Goal of the exercise — Starting at the line that contains "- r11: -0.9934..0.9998" in the listing below, write out every line word for word until you have written the line that contains "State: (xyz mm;".

Data —
=-=-=-=-=

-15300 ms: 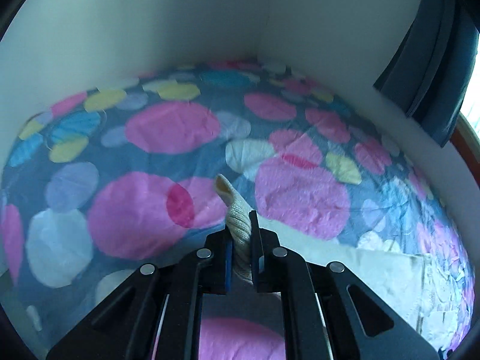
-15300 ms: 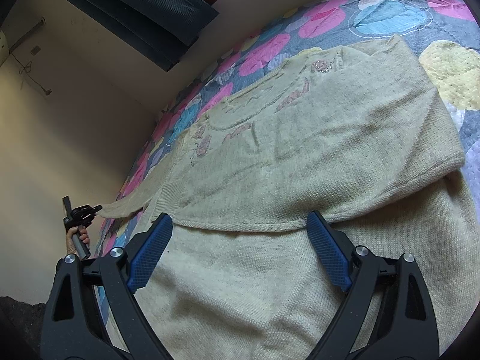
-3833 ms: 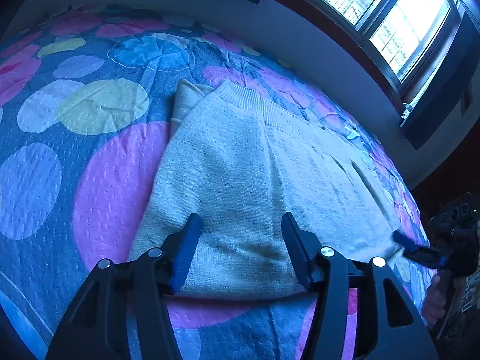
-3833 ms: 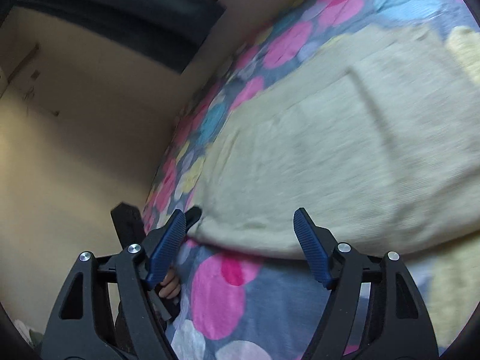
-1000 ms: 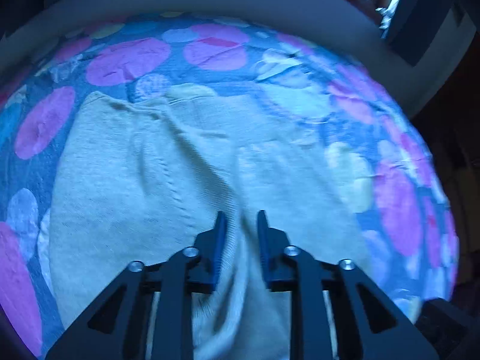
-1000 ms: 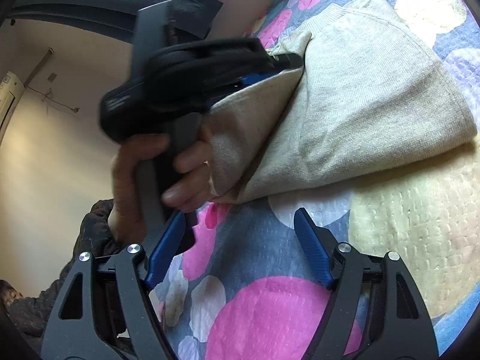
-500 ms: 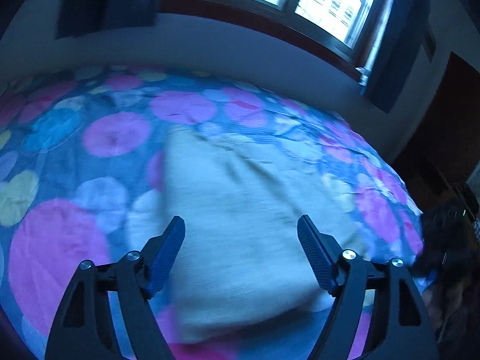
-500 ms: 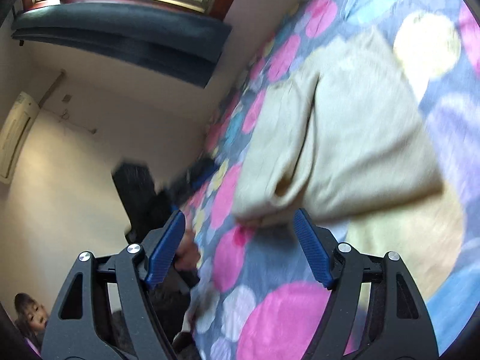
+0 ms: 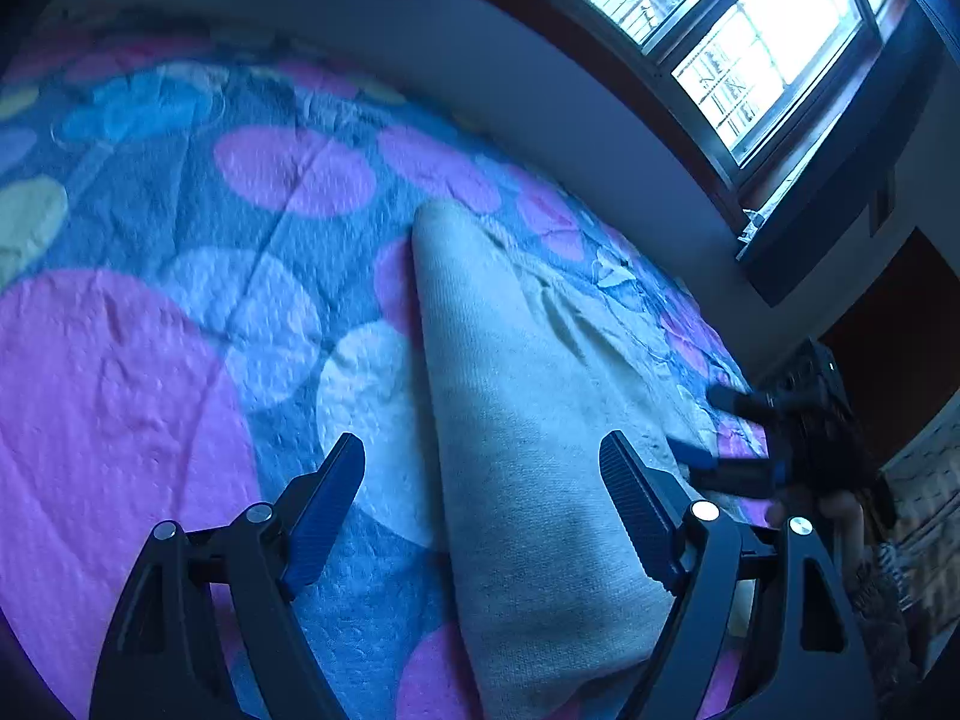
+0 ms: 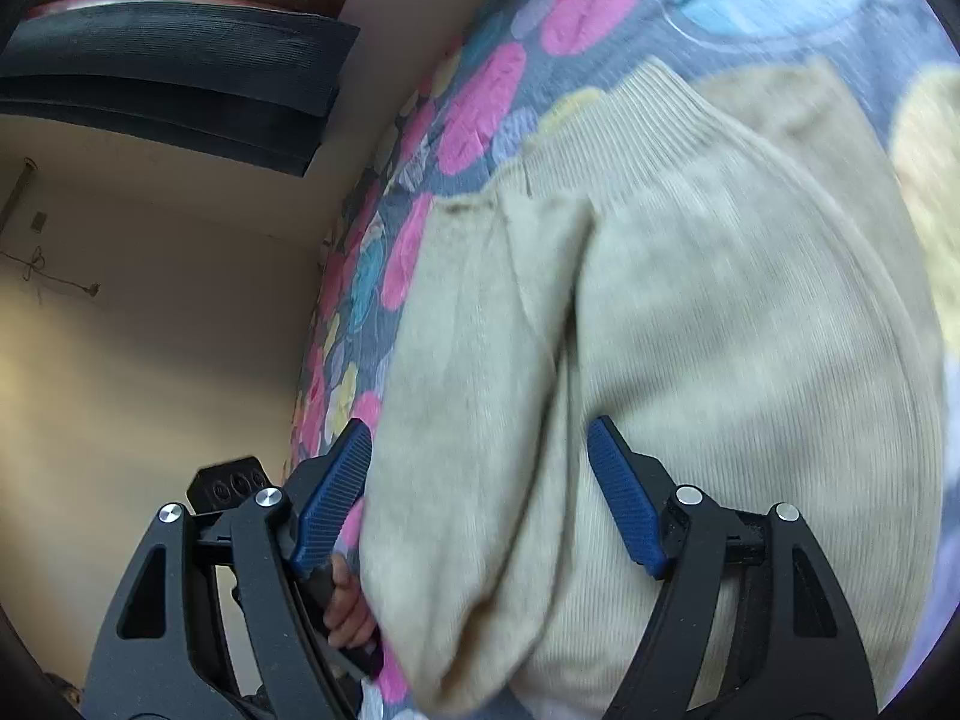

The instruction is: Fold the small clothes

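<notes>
Both grippers spread wide over the folded sweater, neither one gripping it.

Our left gripper (image 9: pixel 483 492) has its blue pads far apart and nothing between them is pinched; the cream sweater (image 9: pixel 528 420) lies as a long folded bundle on the spotted bedspread (image 9: pixel 120 390), running from 6 o'clock up toward 12 in that view, its left fold edge passing between the fingers. At 3 o'clock we see the right gripper (image 9: pixel 729 462) at the sweater's far edge, blurred and dark. From the right wrist view, our right gripper (image 10: pixel 480 495) is equally wide open above the sweater (image 10: pixel 720 330), whose ribbed hem points to 12 o'clock. At 7 o'clock the left hand (image 10: pixel 348 612) wraps its handle beside the sweater's edge. A window (image 9: pixel 750 30) glows at 1 o'clock in the left view.
</notes>
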A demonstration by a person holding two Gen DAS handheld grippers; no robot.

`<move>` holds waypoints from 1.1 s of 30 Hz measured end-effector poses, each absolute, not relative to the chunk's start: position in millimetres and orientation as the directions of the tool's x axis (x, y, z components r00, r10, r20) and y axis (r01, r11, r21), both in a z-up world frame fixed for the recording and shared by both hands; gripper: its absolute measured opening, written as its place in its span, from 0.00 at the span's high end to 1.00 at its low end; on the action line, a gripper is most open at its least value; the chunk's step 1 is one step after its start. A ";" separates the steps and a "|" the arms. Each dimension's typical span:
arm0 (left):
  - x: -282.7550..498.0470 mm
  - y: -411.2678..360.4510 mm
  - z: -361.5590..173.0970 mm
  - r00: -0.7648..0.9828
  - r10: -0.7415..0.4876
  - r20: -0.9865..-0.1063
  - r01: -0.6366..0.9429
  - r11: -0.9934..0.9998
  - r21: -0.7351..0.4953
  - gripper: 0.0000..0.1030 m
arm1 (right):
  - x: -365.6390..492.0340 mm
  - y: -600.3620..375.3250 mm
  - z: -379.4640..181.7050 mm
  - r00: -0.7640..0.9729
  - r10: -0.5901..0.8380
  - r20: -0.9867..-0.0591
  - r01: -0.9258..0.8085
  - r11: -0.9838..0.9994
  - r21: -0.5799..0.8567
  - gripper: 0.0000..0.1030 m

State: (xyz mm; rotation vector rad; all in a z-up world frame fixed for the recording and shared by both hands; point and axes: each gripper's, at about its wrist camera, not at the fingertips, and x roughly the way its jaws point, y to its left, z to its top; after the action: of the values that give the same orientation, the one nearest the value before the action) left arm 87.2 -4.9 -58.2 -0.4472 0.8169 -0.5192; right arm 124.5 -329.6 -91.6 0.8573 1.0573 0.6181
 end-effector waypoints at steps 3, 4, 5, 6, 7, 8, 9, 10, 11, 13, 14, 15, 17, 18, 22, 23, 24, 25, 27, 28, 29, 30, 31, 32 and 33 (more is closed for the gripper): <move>90.9 -4.9 -58.6 0.566 -0.601 -0.564 0.261 0.780 -0.569 0.23 | 138.2 -327.8 -91.8 0.379 0.778 -0.502 -0.032 0.553 0.833 0.28; 91.1 -4.3 -59.1 0.565 -0.603 -0.564 0.260 0.778 -0.572 0.23 | 144.4 -325.8 -93.2 0.378 0.776 -0.504 -0.025 0.553 0.833 0.28; 91.6 -4.6 -59.7 0.562 -0.604 -0.566 0.257 0.777 -0.574 0.23 | 148.8 -325.4 -94.1 0.375 0.780 -0.501 -0.022 0.548 0.836 0.28; 91.2 -4.1 -60.4 0.560 -0.602 -0.569 0.252 0.778 -0.575 0.23 | 153.9 -321.8 -94.7 0.370 0.786 -0.495 -0.025 0.541 0.841 0.28; 91.8 -4.5 -61.0 0.557 -0.601 -0.574 0.248 0.779 -0.576 0.23 | 159.4 -319.1 -93.5 0.367 0.787 -0.495 -0.027 0.541 0.840 0.28; 92.2 -4.4 -61.8 0.555 -0.601 -0.575 0.246 0.779 -0.577 0.23 | 164.6 -313.9 -92.6 0.360 0.787 -0.501 -0.032 0.547 0.836 0.28; 93.3 -4.6 -62.3 0.554 -0.602 -0.576 0.244 0.778 -0.578 0.23 | 168.8 -308.7 -92.2 0.354 0.786 -0.507 -0.039 0.554 0.832 0.28; 93.5 -5.0 -62.2 0.553 -0.602 -0.576 0.243 0.778 -0.579 0.23 | 167.1 -306.9 -91.2 0.348 0.787 -0.509 -0.045 0.556 0.830 0.28; 92.7 -5.6 -62.2 0.552 -0.603 -0.576 0.244 0.777 -0.580 0.23 | 169.4 -302.9 -91.0 0.341 0.790 -0.509 -0.051 0.556 0.830 0.28; 93.2 -5.0 -63.1 0.549 -0.605 -0.577 0.245 0.776 -0.581 0.23 | 174.4 -299.0 -92.5 0.336 0.797 -0.502 -0.060 0.550 0.833 0.28; 93.5 -5.0 -63.4 0.548 -0.605 -0.578 0.245 0.776 -0.581 0.23 | 178.1 -297.3 -94.1 0.335 0.798 -0.501 -0.059 0.549 0.834 0.28; 94.1 -5.0 -63.6 0.547 -0.606 -0.578 0.246 0.776 -0.580 0.23 | 182.3 -296.5 -96.8 0.334 0.799 -0.501 -0.054 0.547 0.836 0.28; 94.3 -5.6 -63.3 0.546 -0.606 -0.579 0.248 0.777 -0.579 0.22 | 189.6 -296.2 -100.5 0.336 0.799 -0.498 -0.044 0.542 0.839 0.35; 94.1 -5.7 -63.2 0.545 -0.606 -0.579 0.249 0.776 -0.579 0.22 | 192.4 -296.5 -101.6 0.335 0.798 -0.500 -0.040 0.543 0.839 0.38; 94.9 -5.2 -62.2 0.545 -0.610 -0.575 0.250 0.773 -0.583 0.22 | 204.4 -294.1 -107.4 0.318 0.790 -0.524 -0.031 0.561 0.827 0.55; 95.0 -5.2 -62.1 0.544 -0.612 -0.574 0.251 0.772 -0.584 0.22 | 207.6 -292.5 -109.1 0.312 0.789 -0.530 -0.033 0.566 0.824 0.59; 95.2 -4.8 -61.9 0.544 -0.614 -0.572 0.253 0.770 -0.585 0.22 | 209.2 -291.8 -110.0 0.310 0.789 -0.531 -0.033 0.567 0.823 0.61; 95.3 -4.6 -61.8 0.544 -0.615 -0.571 0.255 0.769 -0.586 0.22 | 212.6 -289.9 -111.8 0.306 0.790 -0.531 -0.034 0.566 0.823 0.65; 95.4 -4.8 -61.4 0.544 -0.615 -0.571 0.256 0.770 -0.585 0.22 | 216.6 -287.5 -113.9 0.303 0.783 -0.543 -0.035 0.579 0.815 0.76; 95.5 -5.1 -61.4 0.542 -0.616 -0.572 0.257 0.770 -0.585 0.22 | 218.5 -286.4 -114.9 0.304 0.777 -0.551 -0.035 0.587 0.809 0.86; 95.7 -5.5 -61.9 0.539 -0.617 -0.574 0.258 0.769 -0.585 0.22 | 220.4 -285.7 -115.3 0.309 0.769 -0.560 -0.034 0.598 0.801 0.89; 95.8 -5.5 -62.2 0.537 -0.618 -0.575 0.258 0.769 -0.586 0.22 | 221.6 -286.2 -114.3 0.319 0.766 -0.559 -0.035 0.599 0.800 0.90; 95.8 -5.2 -62.4 0.536 -0.619 -0.574 0.258 0.768 -0.586 0.22 | 223.5 -284.9 -112.7 0.332 0.761 -0.557 -0.039 0.601 0.798 0.91; 95.6 -4.7 -62.4 0.536 -0.619 -0.573 0.258 0.767 -0.587 0.22 | 223.2 -285.7 -107.8 0.348 0.753 -0.558 -0.051 0.610 0.791 0.92; 95.3 -4.0 -62.3 0.537 -0.621 -0.572 0.259 0.766 -0.588 0.22 | 222.2 -287.4 -98.6 0.372 0.742 -0.557 -0.075 0.623 0.779 0.92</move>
State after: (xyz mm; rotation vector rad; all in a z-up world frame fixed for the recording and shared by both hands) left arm 95.3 -4.0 -62.3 -0.4700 0.8545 -0.5468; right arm 222.2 -287.4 -98.6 0.7413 1.0699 0.5899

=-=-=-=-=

Completed task —
  - r11: -0.9934..0.9998
  - r21: -0.7351..0.4953
  - gripper: 0.0000..0.1030 m
arm1 (right):
  - x: -365.6390..492.0340 mm
  - y: -600.3620..375.3250 mm
  - z: -379.4640..181.7050 mm
  - r00: -0.7640..0.9729
  - r10: -0.5901..0.8380
  - r20: -0.9867..-0.0591
  - r01: -0.9258..0.8085
  - r11: -0.9838..0.9994
  - r21: -0.5799..0.8567
  - gripper: 0.0000..0.1030 m

State: (xyz mm; rotation vector rad; all in a z-up world frame fixed for the recording and shared by both hands; point and axes: each gripper's, at about its wrist camera, not at the fingertips, and x roughly the way its jaws point, y to its left, z to its top; after the action: of the values that give the same orientation, the one nearest the value before the action) left arm 87.2 -4.9 -58.2 -0.4472 0.8169 -0.5192; right arm 124.5 -329.6 -91.6 0.8573 1.0573 0.6181

The exercise closes with this answer.